* _Exercise aim_
Begin at the top of the following data. Copy each line exactly until you have copied the line containing "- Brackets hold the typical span".

* _Given entries_
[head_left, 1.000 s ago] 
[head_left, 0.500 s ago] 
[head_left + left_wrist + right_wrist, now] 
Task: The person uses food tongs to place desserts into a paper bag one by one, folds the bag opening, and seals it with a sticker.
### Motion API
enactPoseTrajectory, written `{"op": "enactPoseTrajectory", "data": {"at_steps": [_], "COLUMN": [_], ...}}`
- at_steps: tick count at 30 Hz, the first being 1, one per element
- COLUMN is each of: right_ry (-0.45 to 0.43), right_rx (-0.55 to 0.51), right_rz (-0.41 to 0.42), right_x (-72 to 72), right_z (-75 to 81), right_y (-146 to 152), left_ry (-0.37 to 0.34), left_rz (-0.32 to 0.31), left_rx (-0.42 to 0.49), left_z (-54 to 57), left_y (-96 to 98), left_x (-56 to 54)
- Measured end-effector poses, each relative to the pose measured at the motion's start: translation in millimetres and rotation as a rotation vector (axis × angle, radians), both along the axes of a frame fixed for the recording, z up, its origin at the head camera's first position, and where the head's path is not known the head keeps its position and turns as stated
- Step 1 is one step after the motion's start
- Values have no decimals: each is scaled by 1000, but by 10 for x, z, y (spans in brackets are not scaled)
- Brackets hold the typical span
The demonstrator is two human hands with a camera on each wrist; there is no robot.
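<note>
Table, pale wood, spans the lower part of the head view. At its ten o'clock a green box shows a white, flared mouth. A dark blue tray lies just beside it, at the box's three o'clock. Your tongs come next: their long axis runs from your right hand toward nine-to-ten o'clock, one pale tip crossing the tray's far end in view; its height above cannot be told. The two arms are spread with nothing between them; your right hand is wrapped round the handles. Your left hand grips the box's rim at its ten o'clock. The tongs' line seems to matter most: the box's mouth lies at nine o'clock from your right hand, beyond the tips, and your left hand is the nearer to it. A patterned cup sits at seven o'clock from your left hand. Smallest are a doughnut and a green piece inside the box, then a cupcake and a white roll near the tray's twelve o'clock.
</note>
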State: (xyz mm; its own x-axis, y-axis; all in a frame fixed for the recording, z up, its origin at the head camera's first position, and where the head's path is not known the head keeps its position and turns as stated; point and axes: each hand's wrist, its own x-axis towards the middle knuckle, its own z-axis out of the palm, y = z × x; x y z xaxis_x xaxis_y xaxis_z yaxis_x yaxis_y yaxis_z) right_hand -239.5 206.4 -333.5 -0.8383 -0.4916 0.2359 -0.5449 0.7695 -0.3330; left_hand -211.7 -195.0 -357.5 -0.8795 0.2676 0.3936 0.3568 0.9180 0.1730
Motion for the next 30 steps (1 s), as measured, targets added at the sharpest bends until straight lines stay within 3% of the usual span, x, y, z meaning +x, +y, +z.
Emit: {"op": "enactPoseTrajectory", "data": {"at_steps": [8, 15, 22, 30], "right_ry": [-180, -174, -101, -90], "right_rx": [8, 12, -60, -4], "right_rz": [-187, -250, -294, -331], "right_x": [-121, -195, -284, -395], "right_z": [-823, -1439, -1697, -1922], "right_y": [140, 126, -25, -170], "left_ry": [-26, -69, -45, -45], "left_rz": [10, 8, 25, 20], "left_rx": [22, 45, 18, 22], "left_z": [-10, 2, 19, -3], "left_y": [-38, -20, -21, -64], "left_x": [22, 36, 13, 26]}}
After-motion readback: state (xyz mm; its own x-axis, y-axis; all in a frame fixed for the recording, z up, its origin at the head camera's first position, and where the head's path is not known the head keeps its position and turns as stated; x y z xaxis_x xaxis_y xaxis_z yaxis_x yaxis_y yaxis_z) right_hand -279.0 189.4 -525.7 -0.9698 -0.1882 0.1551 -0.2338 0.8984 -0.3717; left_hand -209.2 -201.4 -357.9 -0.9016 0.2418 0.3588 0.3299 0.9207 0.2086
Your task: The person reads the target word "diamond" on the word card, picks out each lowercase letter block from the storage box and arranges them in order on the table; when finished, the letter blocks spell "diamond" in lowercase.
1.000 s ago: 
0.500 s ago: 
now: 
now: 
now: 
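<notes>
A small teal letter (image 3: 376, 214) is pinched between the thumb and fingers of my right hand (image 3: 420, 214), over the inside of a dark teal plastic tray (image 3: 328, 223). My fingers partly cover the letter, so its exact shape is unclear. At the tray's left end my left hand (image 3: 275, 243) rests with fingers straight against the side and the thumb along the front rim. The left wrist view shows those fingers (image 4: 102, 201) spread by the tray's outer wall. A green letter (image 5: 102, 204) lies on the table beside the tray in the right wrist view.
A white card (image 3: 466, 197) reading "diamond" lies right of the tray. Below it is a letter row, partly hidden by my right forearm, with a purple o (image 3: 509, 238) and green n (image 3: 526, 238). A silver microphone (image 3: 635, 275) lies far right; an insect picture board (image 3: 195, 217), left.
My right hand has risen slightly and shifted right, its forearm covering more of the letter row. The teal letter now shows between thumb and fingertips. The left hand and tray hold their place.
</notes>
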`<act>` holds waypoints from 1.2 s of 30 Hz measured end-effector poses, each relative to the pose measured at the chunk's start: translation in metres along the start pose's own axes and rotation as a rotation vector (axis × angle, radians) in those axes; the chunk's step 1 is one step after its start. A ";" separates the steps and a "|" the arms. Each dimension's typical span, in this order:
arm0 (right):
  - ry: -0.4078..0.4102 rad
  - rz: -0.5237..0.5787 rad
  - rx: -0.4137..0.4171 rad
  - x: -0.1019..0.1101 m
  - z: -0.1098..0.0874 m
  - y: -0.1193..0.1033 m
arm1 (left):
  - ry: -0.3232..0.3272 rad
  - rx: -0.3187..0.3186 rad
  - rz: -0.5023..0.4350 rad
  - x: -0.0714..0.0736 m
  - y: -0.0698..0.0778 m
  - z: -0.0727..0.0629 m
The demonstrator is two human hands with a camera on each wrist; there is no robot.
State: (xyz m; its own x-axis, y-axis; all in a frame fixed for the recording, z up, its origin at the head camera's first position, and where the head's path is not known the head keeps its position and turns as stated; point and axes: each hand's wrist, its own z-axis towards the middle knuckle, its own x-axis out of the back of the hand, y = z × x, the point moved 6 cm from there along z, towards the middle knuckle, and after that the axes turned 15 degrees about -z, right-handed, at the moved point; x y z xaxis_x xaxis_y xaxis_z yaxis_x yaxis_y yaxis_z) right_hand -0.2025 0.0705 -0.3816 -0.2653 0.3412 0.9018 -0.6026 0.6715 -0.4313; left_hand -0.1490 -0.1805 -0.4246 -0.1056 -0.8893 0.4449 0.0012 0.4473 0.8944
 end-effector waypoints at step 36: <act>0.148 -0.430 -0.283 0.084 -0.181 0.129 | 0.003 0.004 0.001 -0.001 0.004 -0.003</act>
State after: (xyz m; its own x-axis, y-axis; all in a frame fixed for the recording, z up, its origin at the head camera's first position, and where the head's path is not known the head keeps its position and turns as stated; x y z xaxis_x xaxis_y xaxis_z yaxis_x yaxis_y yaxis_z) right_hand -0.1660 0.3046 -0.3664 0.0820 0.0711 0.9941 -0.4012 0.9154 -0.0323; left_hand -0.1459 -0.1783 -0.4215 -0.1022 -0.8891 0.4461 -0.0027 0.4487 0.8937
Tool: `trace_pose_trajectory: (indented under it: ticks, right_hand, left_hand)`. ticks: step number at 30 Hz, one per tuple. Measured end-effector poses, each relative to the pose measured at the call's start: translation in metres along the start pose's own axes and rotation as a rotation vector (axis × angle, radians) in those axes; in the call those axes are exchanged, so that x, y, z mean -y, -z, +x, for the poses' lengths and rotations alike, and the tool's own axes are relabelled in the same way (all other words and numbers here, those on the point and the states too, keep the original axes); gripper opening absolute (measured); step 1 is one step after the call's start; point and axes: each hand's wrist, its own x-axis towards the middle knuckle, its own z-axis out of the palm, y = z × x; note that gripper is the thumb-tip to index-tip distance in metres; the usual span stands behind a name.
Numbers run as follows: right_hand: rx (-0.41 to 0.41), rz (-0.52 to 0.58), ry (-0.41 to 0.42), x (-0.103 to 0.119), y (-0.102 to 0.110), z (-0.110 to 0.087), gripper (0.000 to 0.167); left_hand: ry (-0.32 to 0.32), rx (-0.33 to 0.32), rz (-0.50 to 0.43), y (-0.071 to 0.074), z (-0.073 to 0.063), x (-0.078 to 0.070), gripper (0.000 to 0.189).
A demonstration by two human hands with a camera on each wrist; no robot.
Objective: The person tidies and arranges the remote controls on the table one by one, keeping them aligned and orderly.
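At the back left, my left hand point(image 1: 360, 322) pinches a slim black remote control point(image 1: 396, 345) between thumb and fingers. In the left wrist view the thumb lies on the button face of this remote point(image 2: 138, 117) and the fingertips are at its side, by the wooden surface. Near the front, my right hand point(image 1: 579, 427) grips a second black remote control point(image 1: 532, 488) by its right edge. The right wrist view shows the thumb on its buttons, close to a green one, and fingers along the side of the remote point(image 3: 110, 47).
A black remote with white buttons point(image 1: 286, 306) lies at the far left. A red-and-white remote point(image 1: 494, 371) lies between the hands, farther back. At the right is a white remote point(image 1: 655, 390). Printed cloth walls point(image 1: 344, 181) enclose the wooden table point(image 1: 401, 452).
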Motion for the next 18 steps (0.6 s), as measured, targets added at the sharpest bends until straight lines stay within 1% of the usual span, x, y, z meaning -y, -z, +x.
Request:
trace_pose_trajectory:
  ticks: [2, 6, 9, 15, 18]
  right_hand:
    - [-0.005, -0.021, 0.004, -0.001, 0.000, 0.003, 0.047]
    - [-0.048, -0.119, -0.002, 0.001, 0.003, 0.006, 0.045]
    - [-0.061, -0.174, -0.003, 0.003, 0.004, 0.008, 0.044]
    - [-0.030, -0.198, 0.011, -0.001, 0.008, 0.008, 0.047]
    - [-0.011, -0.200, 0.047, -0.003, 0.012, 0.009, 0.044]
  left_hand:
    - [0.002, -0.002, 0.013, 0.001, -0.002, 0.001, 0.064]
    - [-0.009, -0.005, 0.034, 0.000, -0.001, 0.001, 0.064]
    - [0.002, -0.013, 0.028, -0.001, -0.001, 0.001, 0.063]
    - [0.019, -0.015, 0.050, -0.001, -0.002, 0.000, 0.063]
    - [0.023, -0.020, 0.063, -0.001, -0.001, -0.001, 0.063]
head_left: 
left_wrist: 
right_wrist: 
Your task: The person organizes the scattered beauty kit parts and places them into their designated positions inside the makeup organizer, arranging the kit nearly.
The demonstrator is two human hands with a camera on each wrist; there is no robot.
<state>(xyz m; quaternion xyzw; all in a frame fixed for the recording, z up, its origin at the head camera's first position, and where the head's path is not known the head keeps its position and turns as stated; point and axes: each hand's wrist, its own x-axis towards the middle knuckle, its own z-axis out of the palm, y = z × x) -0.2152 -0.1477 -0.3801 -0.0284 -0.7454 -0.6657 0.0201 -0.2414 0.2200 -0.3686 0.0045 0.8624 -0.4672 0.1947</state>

* _Exercise solution_
[head_left, 1.000 s ago] 
[head_left, 0.500 s ago] 
[head_left + left_wrist + right_wrist, now] 
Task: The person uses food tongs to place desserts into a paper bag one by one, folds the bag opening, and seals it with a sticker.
### Motion API
enactPoseTrajectory, written `{"op": "enactPoseTrajectory", "data": {"at_steps": [_], "COLUMN": [_], ...}}`
- at_steps: tick count at 30 Hz, the first being 1, one per element
- COLUMN is each of: right_ry (-0.45 to 0.43), right_rx (-0.55 to 0.51), right_rz (-0.41 to 0.42), right_x (-72 to 72), right_z (-75 to 81), right_y (-146 to 152), left_ry (-0.37 to 0.34), left_rz (-0.32 to 0.31), left_rx (-0.42 to 0.49), left_z (-54 to 57), left_y (-96 to 98), left_x (-56 to 54)
- Measured end-effector poses, each relative to the pose measured at the motion's start: translation in millimetres and rotation as a rotation vector (axis × angle, radians), both along the axes of a frame fixed for the recording, z up, its origin at the head camera's first position, and where the head's path is not known the head keeps its position and turns as stated
- Step 1 is one step after the motion's start
- Values have no decimals: each is scaled by 1000, but by 10 for x, z, y (spans in brackets are not scaled)
- Brackets hold the typical span

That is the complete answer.